The rule on remoteness of damages was formulated in Hadley V. Baxaendale (1864) where it
was held that the profit were irrecoverable since its loss could not be traced to the defendants
delay hence it was too remote. This case is authority for the proposition that the plaintiff is only
entitled to recover such loss as is reasonably forseable.
4. Knowledge
If a party is in possession of special knowledge or more information about the contract, but
he fails to act, the other party suffers loss, the party is liable for such loss. It was so held in
Victoria Laundry (Windsor) Ltd V. Newman Industries Ltd. The plaintiff company resolved
to extend its business as well as take advantage of certain other lucrative contracts. It
required a large boiler. The defendant, an engineering firm agreed to sell and deliver a boiler
to the plaintiff on June 5th. However the boiler was damaged and was not delivered until
Nov. 8th by which the plaintiff had lost a lot of business. Though the defendants were aware
of the plaintiffs business,t hey had ben informed more than once the urgency with which the
boiler was required. It was held that since the defendant had a special knowledge about the
contract but failed to act on it, they were liable for the loss suffered by the plaintiff
company.
A similar holding was made in The Heron II where it was held that the respondent was
entitled to the f4,100 as its loss was traceable to the appellants breach of contract.
5. Mitigation of loss
This principle is to the effect that when a breach of contract occurs, it is the duty of the
innocent party to take every reasonable step to reduce the loss it would otherwise have
suffered from the breach of contract. The innocent party is bound to act reasonably to
mitigate its loss. Whether the party has acted reasonably depend on the facts of the case.
In Musa Hassan V. Hunt and Another the appellant had agreed to purchase all the
respondents milk for one year. On one occasion the appellant rejected the milk on the
ground that it was unfit for consumption. The respondent proved that it was fit for
consumption. The respondent however, converted the milk to ghee and casein which
fetched a lower price. The appellant argued that the respondent had not mitigated its loss
reasonably. However, it was held that the respondent had acted reasonably.
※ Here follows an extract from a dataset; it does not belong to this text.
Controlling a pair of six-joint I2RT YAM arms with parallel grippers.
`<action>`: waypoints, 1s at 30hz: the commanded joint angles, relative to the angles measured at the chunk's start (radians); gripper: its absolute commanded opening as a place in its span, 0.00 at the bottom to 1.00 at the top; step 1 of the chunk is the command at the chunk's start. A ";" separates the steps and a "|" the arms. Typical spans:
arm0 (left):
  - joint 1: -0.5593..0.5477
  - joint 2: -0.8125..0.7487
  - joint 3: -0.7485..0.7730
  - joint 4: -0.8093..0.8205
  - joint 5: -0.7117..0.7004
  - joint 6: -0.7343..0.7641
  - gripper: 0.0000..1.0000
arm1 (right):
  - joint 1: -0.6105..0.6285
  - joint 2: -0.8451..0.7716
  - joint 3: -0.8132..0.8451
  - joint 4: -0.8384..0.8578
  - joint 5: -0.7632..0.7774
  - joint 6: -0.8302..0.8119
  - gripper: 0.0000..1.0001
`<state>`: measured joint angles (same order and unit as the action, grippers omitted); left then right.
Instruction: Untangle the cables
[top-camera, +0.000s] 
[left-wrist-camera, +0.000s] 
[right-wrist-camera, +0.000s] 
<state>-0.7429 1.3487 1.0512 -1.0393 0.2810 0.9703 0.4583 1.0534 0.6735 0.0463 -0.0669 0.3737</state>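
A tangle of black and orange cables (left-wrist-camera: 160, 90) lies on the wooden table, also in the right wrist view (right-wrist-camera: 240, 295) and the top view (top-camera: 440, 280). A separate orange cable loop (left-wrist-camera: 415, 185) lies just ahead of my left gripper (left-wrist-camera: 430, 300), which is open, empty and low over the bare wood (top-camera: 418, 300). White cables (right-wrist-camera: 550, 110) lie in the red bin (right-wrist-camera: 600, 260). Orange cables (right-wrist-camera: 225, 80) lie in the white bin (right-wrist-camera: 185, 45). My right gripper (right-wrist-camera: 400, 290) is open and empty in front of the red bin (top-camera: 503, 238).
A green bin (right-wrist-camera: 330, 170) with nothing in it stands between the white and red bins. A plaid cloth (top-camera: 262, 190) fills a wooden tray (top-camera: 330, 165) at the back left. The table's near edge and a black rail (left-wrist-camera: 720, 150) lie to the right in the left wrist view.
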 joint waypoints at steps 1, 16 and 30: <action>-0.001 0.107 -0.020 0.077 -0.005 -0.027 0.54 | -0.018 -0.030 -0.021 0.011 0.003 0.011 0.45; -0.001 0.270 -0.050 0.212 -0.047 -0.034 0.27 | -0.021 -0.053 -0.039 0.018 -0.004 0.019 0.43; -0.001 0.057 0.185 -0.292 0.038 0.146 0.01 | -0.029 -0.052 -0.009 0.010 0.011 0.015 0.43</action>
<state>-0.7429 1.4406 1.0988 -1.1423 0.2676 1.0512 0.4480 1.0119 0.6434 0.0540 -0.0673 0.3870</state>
In Harris
V.Edmonds it was held that if the charterer of a ship failed to provide cargo in breach of
contract, the ship captain was obliged to accept goods from other persons to mitigate the
loss. If a party fails to mitigate loss, the amount by which the loss ought to have been
reduced is irrecoverable.
6. Liquidated damages and penalties
Parties to a contract may before hand fix the amount payable to the innocent party in the
event of a breach. The amount specified may be liquidated damages or a penalty.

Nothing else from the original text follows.